### EXERCISE DETAILS
Read the lines below, and copy any that contain the string "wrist".

### DATA BLOCK
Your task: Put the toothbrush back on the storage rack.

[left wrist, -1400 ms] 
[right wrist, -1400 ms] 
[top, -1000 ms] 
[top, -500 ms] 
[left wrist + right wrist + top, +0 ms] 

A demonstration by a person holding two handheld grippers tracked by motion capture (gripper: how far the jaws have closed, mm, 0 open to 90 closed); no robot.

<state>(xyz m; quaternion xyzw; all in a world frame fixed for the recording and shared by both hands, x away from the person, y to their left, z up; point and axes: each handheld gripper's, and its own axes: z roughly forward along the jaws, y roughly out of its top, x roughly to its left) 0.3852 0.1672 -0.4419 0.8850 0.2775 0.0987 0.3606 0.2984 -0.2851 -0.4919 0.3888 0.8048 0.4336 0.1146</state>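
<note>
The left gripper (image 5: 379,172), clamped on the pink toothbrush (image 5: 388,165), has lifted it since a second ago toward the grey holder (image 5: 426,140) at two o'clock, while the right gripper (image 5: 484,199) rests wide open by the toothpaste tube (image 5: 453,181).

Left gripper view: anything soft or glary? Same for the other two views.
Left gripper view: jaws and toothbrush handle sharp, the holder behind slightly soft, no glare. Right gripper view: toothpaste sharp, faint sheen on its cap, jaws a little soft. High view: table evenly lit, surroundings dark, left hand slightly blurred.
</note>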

### OUTPUT OF THE EXERCISE
[left wrist, -1400 ms] 
[right wrist, -1400 ms] 
[left wrist + right wrist + top, +0 ms] 

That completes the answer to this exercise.